Sunday worship, Hollywood-style

By: Rev. Jack Cascione

In an effort to reach out to younger members, some churches are renting cinemas for services. For theaters, it means added revenue.

By David Cho , Washington Post

The marquee outside the Regal Countryside Cinemas in Sterling , Va. , reads "X2: X-Men United." But inside, rock music blares and the big screen in Theater 14 is displaying not action-figure heroes but lyrics about Jesus. For an hour or so each Sunday morning, the sound of worship displaces the soundtracks of Hollywood in this unlikely setting.

From their cushioned stadium seating, members of New Life Christian Church call on God, lifting their hands in prayer while a live band leads them in song.

From the sticky floors to the buckets used to collect monetary offerings, New Life is bringing God to the box office, and soon he could be coming to a theater near you.

Regal Entertainment Group, owner of the largest theater chain in the country, started the year with 10 churches meeting in its auditoriums. Now it has 50. The venture has shown so much potential that company officials are looking for ways to attract more congregations, said Ray Nutt, executive vice president of Regal's marketing division.

In the past churches might rent theater space, but only until they could afford a building of their own. But now there's a trend of congregations moving into cinema multiplexes because the locations are well-known in their communities and the atmosphere is more appealing to people who consider traditional churches intimidating — or boring, leaders say.

Church at the Mall, for instance, moved into Crown Theaters in Annapolis , Md. , in April, leaving behind the red-brick, white-steeple church it built in 1965. Attendance had been dipping for two decades and was down to about 60 people, said senior pastor Bill Chamberlin, but it started picking up again just two weeks after the move to the mall.

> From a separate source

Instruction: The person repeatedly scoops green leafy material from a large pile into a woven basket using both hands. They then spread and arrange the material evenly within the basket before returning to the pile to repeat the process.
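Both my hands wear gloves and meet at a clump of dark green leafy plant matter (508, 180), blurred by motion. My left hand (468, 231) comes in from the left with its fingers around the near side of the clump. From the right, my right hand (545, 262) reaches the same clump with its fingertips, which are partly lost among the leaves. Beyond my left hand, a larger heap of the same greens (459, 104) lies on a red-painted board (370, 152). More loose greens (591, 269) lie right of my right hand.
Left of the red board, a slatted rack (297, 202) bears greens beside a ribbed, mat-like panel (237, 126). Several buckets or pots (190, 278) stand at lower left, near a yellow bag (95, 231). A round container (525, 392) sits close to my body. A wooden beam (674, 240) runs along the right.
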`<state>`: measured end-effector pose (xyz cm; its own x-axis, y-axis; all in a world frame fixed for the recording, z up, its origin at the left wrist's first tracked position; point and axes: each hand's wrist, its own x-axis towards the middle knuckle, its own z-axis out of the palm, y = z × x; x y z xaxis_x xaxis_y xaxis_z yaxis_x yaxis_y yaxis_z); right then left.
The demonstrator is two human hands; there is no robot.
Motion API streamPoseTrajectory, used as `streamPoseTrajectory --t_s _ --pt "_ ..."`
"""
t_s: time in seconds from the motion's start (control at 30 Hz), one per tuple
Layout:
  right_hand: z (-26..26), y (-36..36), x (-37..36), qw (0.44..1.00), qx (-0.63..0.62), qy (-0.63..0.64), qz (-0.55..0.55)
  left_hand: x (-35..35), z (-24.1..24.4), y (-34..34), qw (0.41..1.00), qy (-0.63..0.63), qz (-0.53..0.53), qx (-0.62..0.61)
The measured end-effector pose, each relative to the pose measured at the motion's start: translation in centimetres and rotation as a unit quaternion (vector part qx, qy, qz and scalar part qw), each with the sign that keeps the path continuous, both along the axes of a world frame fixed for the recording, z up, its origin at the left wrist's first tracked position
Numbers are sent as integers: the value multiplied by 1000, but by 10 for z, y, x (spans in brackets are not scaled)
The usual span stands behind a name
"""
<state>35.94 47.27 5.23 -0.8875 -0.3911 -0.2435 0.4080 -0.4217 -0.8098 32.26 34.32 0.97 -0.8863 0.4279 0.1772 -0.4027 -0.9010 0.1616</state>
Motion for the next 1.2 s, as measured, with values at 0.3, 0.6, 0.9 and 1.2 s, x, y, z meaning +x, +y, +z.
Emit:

"Our motto is, 'Change the way you think about church,' " he said. "It was evident to us that people that we want to reach out to feel very uncomfortable about coming into a traditional building."

Many theater churches have been successful in drawing young adults by emphasizing a spiritual experience over religious rituals. To that end, traditional hymns have been replaced by Christian rock, and sermons dip into pop culture too, for example, by exploring biblical themes in hit movies or television shows.

"We try to bridge a cultural gap that a lot of people have with the church today," said David Drake, an associate pastor of New Life, a nondenominational church. Holding services in a traditional church setting "doesn't fit a casual-dress, rock-'n'-roll church," he said.

"We don't want people to have preconceived notions that church is stuffy."

For multiplex owners, hosting churches makes financial sense.

"On Sunday mornings when movies aren't playing, why not? It's just more money for theaters," said Lynn Marschke, who heads the special-events division for Loews Cineplex, adding that he's been fielding lots of inquiries from pastors.

Theater chains are always alert to opportunities to make money during the hours when moviegoers are usually elsewhere, Nutt said.

On a Tuesday evening in October, for instance, singer Tom Petty kicked off the release of his new CD with a concert in Los Angeles that was broadcast live in 40 Regal cinemas nationwide. Tickets were $10 and the showing drew enough fans to fill about 40% of the seats on what is traditionally a slow night at movie houses, Nutt said.

But churches remain the most unusual way that theaters are diversifying.

The Rev. Mark Batterson, who leads the 600-member National Community Church at the theaters in Union Station in Washington , D.C. , says churches too "want to be in that marketplace of ideas."

"A generation ago, it was a given that churches would rent facilities until they could buy or build a permanent building," he said. "The reverse is happening in our generation. Churches are moving back into the marketplace."